Cholesterol values in the 85 samples analyzed in dried blood ranged from 104 to 351 mg/dl. Fifty-six samples had values ≤200 and 29 samples had cholesterol values >200 mg/dl. The mean [standard deviation (SD)] cholesterol value obtained from dried blood was 194.35 (39.12) mg/dl and the mean cholesterol from corresponding serum was 186.67 (30.11) mg/dl. Triglyceride values in the 85 samples ranged from 69 to 342 mg/dl with 57 values less than 150 mg/dl. The mean values obtained with dried blood and serum was 140.62 (50.34) and 129.71 (55.04) mg/dl, respectively. Figure 1 shows the scatter plot of all values of cholesterol and triglycerides obtained from dried blood and serum. A correlation coefficient of 0.78 for cholesterol and 0.94 for triglycerides was evident between dried blood and serum. Bland–Altman plots suggest that the difference in values obtained by the two methods was within the 2 SD limits for most of the samples (Figures 2 and 3). Less than 5% of the values were outside the 2 SD limits.

Figure 1. — Scatter plot of cholesterol **(A)** and triglycerides **(B)** from serum and dried blood.

Figure 2. — Bland–Altman plot of differences in cholesterol values between dried blood and serum.

Figure 3. — Bland–Altman plot of differences in triglyceride values between dried blood and serum.

Discussion

Blood spotted on filter paper has been found to be suitable in large-scale population screening programs for a number of assays.^11–17 In the present study, dried blood collected in the field in a community-based study was evaluated for its suitability for cholesterol and triglyceride estimations. Cholesterol and triglyceride measurements from dried blood have been reported previously under controlled laboratory conditions.^7–9 The collection of blood samples by finger pricks from subjects living in places with limited resources and transportation to a distant laboratory will be useful for screening with a wider reach. However, the suitability of dried blood for the screening of cholesterol and triglycerides needs evaluation under field conditions. Blood collection in the field is difficult in a developing country such as India where technical expertise in remote places may be limiting. Dried blood would be of great utility in remote locations where facilities for centrifugation are not accessible. The use of dried blood for the measurement of total cholesterol and triglycerides in epidemiological studies has not been described before. Starck and Lovegren¹⁸ used 4°C stored blood specimens for 5-14 years for the analysis of sterols. They did not look at sterol levels in fresh samples and therefore could not evaluate the degree of degradation with storage. Kapur and colleagues¹⁹ reported the usage of dried blood for cardiometabolic risk factors, including triglyceride screening in patients at high risk. The dried blood collection in this study was also under controlled laboratory conditions.

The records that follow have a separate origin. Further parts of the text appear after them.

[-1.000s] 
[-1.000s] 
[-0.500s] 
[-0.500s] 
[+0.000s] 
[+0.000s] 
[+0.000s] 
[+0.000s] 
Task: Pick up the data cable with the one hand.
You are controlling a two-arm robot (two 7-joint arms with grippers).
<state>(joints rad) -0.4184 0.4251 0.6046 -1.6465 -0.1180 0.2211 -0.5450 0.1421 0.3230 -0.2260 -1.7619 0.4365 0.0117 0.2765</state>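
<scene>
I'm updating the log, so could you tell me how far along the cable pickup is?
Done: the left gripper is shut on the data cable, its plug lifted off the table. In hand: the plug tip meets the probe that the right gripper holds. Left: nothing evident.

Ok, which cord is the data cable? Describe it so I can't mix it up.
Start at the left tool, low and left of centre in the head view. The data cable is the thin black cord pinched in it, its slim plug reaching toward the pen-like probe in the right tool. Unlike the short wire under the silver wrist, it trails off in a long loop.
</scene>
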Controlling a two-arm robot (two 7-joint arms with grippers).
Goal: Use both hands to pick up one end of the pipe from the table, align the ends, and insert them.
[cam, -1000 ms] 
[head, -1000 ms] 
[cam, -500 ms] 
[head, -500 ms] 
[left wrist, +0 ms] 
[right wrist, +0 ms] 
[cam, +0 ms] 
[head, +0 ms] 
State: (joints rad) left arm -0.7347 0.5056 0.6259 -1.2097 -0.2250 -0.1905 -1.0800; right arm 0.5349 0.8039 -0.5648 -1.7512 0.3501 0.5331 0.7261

We found a reasonably good correlation between dried blood and serum for total cholesterol and triglyceride measurement. The extraction and analysis of cholesterol and triglycerides from filter paper depended on the quality of blood spots prepared. Unlike in controlled laboratory conditions, the collection and transportation of blood on filter paper in the field were beset with several caveats. The following shortcomings were noted in the collection of blood spots: spots were too small in some instances and disks could not be punched out for extraction. Blood was spotted twice at the same spot in some samples. Filters were not dried properly prior to putting inside the resealable bags. The Ziploc bags were not closed tightly; as a result, moisture entered inside. Filter papers were not labeled properly. Because of the aforementioned factors, the coefficient of variation in dried blood measurement was high, which is likely to affect the value of the assay in screening. For the dried blood approach to be successful in field conditions, variations in measurements due to these factors would need to be minimized. A more rigorous training of field staff and preparation and circulation of an instruction manual with pictorial representations of do's and don'ts may help in minimizing these preanalytical variations. We have previously evaluated the stability of dried blood for the measurement of cholesterol and triglycerides and found stability for up to 1 month at room temperature and up to 2 months at 4°C.⁹ Some of the dried blood spots were stored for 6 months at 4°C prior to analysis. Because temperature and humidity conditions vary in different parts of the country, these may also have an important bearing on the quality of blood spots. Minimization of preanalytical variations with proper collection and storage of blood would be an important determinant for the success of mass screening of total cholesterol and triglycerides using dried blood for risk factor assessment.

Conclusion

We have demonstrated a positive correlation in levels of both cholesterol and triglycerides as determined in serum and dried blood spots collected under field conditions. The utility of dried blood for the measurement of cholesterol and triglycerides from remote places in epidemiologic study needs to be assessed with more studies, as temperature and humidity conditions vary in different parts of the country.

Abbreviations

NCD: noncommunicable diseases
SD: standard deviation

References

1.World Health Organization [homepage to Internet] Geneva. Programs and projects (one screen), chronic diseases and health promotion (multiple screens), STEPwise approach to surveillance (STEPS)(multiple screens)[cited 2010 Feb 18]. Available from: http://www.who.int/chp/steps/manual/en/index4.html.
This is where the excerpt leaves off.